(Records to process Opens)
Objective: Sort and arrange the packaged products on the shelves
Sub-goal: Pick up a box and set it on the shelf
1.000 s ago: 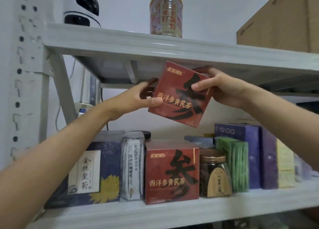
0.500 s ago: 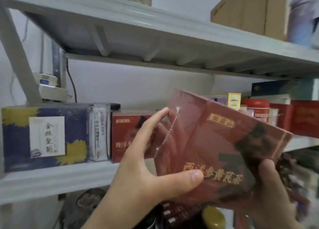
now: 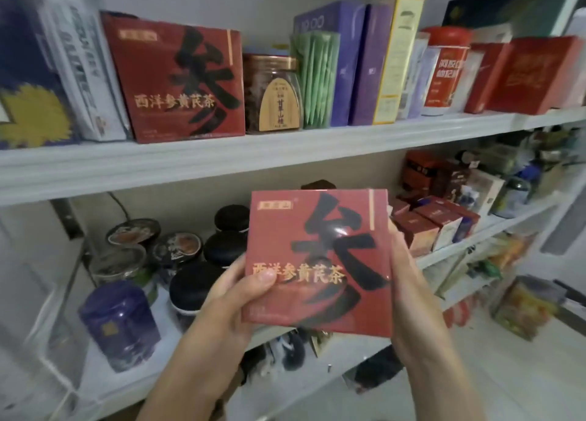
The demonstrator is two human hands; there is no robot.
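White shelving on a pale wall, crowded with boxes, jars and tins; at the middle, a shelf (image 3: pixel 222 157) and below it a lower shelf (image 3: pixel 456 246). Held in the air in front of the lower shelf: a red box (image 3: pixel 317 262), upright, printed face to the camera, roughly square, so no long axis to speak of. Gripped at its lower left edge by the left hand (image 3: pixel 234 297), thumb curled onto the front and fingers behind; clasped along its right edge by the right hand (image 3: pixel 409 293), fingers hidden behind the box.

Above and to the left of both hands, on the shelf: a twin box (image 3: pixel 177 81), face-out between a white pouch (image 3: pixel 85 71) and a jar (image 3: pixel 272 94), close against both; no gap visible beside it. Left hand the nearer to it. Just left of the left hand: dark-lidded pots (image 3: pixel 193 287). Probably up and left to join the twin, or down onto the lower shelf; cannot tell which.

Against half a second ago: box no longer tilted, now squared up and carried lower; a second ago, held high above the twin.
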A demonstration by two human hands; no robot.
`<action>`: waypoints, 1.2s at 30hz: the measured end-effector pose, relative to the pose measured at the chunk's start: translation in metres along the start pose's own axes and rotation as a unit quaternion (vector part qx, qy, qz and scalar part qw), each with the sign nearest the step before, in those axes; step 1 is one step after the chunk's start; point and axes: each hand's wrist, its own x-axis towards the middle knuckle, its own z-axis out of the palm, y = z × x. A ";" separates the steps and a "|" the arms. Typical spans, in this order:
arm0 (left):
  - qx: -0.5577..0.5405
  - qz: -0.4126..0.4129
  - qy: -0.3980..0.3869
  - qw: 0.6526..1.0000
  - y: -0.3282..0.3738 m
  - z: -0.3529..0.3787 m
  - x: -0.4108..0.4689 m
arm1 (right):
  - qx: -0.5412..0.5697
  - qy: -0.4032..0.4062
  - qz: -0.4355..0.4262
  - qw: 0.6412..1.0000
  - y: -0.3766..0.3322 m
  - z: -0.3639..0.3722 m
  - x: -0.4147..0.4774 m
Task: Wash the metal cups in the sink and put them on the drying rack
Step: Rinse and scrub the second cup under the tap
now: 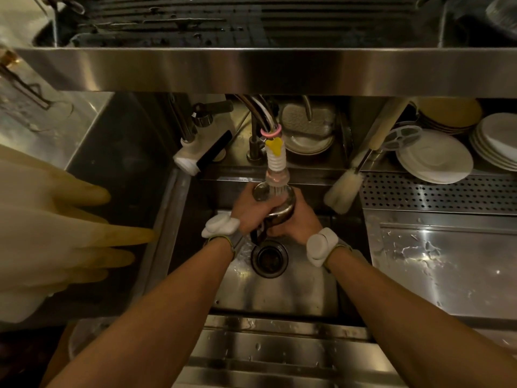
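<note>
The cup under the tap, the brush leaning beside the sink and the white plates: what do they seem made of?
Cup: polished metal, probably stainless steel; its rim reflects light.
Brush: pale fuzzy head, bristle or foam, unclear which.
Plates: likely glazed ceramic; smooth white with soft sheen.

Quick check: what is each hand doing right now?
The left hand grips the metal cup under the faucet nozzle.
The right hand grips the same cup from the opposite side.
</note>
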 end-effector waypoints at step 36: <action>-0.168 -0.034 0.022 0.985 -0.022 0.004 -0.009 | 0.116 0.056 0.050 0.990 -0.017 0.015 -0.001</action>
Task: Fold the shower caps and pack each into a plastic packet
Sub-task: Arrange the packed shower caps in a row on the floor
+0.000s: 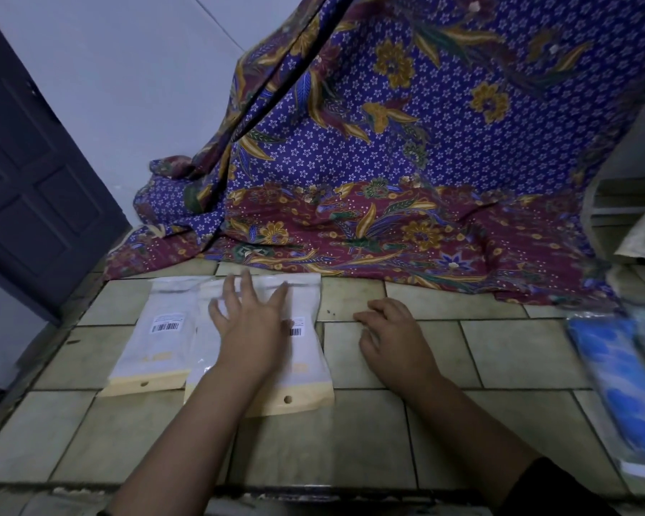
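Note:
Two white plastic packets with tan bottom strips and barcode labels lie side by side on the tiled counter. The left packet (153, 333) lies free. My left hand (252, 329) rests flat on the right packet (306, 363) with its fingers spread. To the right of that packet, my right hand (391, 335) sits on the bare tiles with its fingers curled and nothing in it. At the counter's right edge lie folded blue-and-white patterned shower caps (619, 370), partly cut off by the frame.
A purple and maroon floral cloth (369, 162) hangs behind and spills onto the back of the tiled counter (369, 441). A dark door (27, 180) stands at the left. Shelving and a pale folded item (641, 232) are at the far right.

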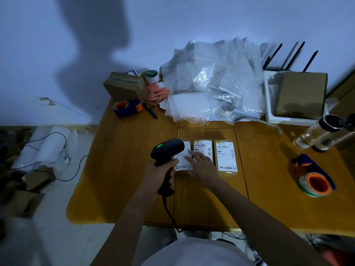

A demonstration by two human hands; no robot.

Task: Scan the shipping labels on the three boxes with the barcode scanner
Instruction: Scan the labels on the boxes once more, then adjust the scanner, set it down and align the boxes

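Observation:
Three small cardboard boxes with white shipping labels lie side by side on the wooden table: the left box (pixel 182 166), the middle box (pixel 203 145) and the right box (pixel 226 157). My left hand (pixel 160 172) grips the handle of a black barcode scanner (pixel 167 148). Its head hangs over the left box's label, and a green light glows on top. A black cable runs from the handle toward me. My right hand (pixel 201 166) lies flat with spread fingers across the left and middle boxes, covering part of their labels.
A heap of bubble wrap (pixel 211 79) fills the back of the table (pixel 124 169). Tape dispensers sit at the back left (pixel 126 107) and front right (pixel 315 181). A clear bottle (pixel 318 133) lies at the right, and cardboard boxes stand at the back left (pixel 124 85) and back right (pixel 301 93).

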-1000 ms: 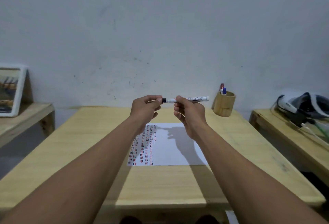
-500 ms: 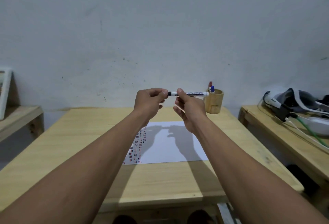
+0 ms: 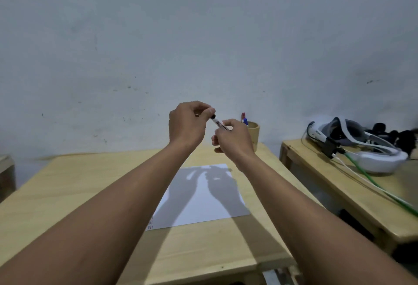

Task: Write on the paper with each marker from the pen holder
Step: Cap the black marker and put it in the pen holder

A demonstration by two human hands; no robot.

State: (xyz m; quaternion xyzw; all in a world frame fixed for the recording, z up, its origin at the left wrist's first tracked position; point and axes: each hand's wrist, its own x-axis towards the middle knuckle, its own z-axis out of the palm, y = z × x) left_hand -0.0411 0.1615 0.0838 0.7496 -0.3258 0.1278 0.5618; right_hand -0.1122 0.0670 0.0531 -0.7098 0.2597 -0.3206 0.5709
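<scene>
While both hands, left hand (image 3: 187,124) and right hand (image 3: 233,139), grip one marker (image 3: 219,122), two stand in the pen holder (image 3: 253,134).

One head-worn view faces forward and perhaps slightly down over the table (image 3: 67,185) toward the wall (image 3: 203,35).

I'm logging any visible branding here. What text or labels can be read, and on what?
Marker: dark print on the white barrel, too small and blurred to read.
White headset: a short dark mark on the left band, too blurred to read.
Paper: only dashes at the lower left corner, no words.
</scene>
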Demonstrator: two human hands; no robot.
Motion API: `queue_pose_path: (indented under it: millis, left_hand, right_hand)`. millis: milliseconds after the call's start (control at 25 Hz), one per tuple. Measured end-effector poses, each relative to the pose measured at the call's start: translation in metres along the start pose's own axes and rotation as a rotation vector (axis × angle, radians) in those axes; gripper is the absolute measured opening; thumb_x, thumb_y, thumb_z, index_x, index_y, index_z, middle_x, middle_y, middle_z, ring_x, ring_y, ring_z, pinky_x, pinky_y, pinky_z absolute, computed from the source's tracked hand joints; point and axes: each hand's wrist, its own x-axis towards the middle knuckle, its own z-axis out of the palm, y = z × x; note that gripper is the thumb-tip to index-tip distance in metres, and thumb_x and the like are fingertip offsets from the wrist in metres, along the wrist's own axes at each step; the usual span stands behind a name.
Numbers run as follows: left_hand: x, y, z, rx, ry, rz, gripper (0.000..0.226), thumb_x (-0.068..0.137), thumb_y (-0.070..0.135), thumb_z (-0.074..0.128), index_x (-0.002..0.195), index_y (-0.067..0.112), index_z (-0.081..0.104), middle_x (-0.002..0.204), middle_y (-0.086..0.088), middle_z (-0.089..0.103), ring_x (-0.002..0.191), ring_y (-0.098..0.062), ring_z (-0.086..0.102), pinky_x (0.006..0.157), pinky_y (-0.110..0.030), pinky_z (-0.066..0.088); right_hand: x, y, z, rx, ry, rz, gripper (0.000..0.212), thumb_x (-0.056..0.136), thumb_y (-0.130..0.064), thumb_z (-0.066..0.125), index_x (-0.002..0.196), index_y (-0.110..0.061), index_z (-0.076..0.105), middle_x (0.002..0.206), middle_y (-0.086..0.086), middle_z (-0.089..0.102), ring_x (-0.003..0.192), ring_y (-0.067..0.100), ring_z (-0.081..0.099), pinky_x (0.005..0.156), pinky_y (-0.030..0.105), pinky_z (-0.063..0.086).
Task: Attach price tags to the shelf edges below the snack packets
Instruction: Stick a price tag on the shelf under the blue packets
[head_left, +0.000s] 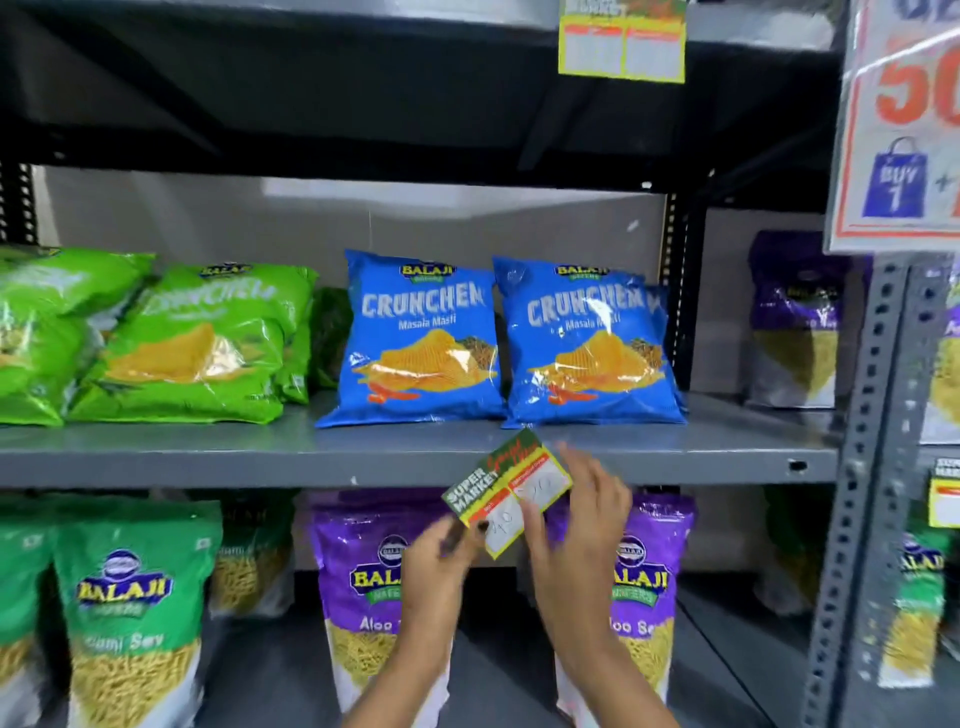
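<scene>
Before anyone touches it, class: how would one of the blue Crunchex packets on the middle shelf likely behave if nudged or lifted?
The left blue Crunchex packet looks puffed with air, so probably light for its size. It stands on a narrow bottom edge on the grey shelf, so a push would likely tip or slide it. Its glossy film may feel slippery, and the chips pictured suggest squeezing could crush the contents.

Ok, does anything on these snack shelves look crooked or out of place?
Yes. The price tag in both hands is tilted, not yet square on the shelf edge. The green packets at left have slumped backwards, unlike the upright blue packets.
</scene>
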Motion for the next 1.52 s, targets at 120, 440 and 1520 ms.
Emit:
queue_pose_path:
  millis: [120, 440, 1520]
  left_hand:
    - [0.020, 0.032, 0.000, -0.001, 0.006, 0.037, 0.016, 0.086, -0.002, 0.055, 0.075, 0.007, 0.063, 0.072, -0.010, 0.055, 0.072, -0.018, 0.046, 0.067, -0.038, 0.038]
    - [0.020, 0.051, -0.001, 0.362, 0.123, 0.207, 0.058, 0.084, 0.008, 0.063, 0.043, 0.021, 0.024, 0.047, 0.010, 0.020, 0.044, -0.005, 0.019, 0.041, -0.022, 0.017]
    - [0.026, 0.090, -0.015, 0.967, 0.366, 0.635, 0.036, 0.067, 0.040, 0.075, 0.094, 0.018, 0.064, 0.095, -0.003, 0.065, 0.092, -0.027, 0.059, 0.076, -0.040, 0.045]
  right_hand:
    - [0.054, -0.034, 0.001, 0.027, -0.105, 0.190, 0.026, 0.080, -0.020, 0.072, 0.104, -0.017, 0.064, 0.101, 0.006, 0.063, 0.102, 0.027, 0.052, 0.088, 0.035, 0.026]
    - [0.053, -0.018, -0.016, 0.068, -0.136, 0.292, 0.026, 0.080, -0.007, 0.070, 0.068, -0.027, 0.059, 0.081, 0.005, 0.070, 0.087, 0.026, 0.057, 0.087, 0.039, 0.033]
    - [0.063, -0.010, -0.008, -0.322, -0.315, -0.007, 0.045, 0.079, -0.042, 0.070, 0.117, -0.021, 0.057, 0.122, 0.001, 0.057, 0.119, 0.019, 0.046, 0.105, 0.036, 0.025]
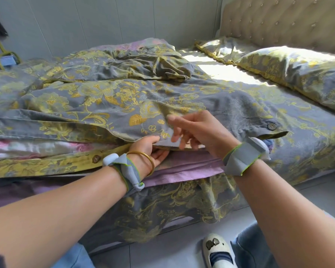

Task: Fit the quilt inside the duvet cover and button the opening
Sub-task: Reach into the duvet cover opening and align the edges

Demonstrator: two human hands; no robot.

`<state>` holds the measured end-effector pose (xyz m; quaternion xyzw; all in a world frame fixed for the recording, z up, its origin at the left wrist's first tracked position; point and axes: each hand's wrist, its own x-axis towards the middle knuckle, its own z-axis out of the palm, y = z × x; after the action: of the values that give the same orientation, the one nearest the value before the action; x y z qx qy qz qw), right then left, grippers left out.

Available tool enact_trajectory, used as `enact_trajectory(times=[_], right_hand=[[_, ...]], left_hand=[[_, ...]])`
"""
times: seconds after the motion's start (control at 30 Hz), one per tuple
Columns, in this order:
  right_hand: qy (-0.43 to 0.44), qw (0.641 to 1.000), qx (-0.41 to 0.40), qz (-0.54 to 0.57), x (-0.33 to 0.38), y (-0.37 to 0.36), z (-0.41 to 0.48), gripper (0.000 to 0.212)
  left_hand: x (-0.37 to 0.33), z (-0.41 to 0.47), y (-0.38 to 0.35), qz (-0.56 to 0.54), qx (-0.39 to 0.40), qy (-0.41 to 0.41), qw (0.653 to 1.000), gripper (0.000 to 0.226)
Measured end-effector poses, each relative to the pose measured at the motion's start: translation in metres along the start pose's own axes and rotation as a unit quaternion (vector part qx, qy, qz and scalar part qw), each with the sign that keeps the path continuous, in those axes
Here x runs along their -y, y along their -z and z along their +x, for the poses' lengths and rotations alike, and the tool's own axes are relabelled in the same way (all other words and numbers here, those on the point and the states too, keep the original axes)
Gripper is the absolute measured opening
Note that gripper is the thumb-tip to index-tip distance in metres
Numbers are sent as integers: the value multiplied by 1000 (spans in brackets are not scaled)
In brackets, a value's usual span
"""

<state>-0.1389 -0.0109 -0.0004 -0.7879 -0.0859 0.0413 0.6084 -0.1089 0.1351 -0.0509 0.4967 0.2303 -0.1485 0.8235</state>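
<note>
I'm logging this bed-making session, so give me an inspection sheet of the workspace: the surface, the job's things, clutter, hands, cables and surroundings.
Surface: bed in a grey-and-yellow floral sheet, sunlit near its head.
Job's things: duvet cover lies rumpled on the bed with its opening facing the person. One button on the lower flap is undone, and the pink-and-white quilt shows in the gap.
Clutter: pillows in matching fabric.
Hands: left hand pinches the cover's upper edge. Right hand is open just above it and blurred, so contact cannot be told.
Cables: nothing seen.
Surroundings: tufted headboard, panelled wall, tiled floor.
</note>
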Motion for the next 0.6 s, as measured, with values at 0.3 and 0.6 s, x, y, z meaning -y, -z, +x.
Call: enact_trajectory(times=[0.3,0.6], right_hand=[[141,860,6,-490,-36,-11,18,34],[36,850,116,-513,-31,-5,40,23]], left_hand=[[-9,-9,15,3,-7,-28,1000,7],[-34,-6,51,-15,-91,-73,993,8]])
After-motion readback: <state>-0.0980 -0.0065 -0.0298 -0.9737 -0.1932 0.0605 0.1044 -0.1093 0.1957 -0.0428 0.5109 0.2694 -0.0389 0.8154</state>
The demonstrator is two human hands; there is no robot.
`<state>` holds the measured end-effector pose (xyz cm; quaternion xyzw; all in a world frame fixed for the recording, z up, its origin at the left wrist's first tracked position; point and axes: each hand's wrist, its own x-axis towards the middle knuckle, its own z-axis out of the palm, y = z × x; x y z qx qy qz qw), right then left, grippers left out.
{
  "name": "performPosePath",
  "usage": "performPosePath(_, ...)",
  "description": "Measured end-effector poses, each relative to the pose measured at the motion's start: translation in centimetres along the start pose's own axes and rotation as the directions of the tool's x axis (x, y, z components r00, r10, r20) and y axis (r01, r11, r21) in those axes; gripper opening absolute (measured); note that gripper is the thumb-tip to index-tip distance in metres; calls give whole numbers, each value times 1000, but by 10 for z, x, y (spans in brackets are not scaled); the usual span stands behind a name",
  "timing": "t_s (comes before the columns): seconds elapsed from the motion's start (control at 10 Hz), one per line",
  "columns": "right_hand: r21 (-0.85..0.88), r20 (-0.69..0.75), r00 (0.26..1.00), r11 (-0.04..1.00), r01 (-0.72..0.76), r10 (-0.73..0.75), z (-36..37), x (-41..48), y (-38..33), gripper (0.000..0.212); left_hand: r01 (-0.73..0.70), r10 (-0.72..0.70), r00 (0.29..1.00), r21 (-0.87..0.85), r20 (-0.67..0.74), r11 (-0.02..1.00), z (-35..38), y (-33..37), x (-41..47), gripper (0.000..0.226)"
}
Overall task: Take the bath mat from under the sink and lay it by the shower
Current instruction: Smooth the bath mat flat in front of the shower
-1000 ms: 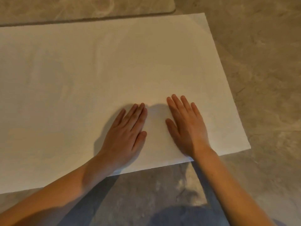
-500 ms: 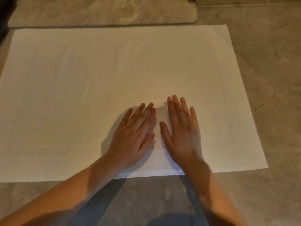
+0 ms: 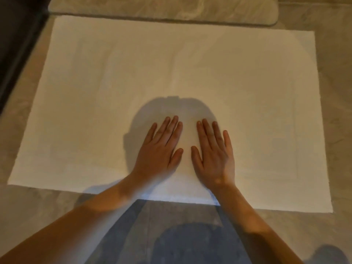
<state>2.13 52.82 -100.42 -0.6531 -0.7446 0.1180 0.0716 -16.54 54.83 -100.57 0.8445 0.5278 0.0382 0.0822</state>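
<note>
A white rectangular bath mat [image 3: 190,73] lies spread flat on the grey stone floor and fills most of the view. My left hand [image 3: 160,147] rests palm down on the mat near its front edge, fingers straight and slightly apart. My right hand [image 3: 213,153] lies flat beside it, a small gap between the two thumbs. Neither hand grips anything. The shadow of my head falls on the mat just beyond the fingers.
A raised marbled stone threshold [image 3: 171,8] runs along the far edge of the mat. A dark vertical panel or frame [image 3: 17,46] stands at the far left. Grey stone floor [image 3: 339,130] shows to the right and in front of the mat.
The view has pulled back and shifted left, so the whole mat and the dark panel at the left now show. Both hands stay flat on the mat, slightly further apart.
</note>
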Motion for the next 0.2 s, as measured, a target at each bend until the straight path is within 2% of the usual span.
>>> performPosePath(0.2, 2, 94, 994, 999, -48, 48, -15, 3, -9, 63, 76, -72, 990, -30, 124, 997, -19, 8, 2, 66)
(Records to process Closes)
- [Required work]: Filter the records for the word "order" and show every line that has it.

- [Output for this task]:
`<action>`: waypoints, 1.2s at 30hz: the measured end-effector pose, relative to the pose measured at the chunk's start: translation in metres along the start pose's own axes and rotation as a unit quaternion (vector part qx, qy, qz and scalar part qw), each with the sign nearest the step before, in those axes; step 1 is one step after the chunk's start; point and axes: each hand's wrist, its own x-axis towards the middle knuckle, its own z-axis out of the palm, y = z × x. A ";" separates the steps and a "|" the arms. Typical spans, in this order:
Columns, in this order:

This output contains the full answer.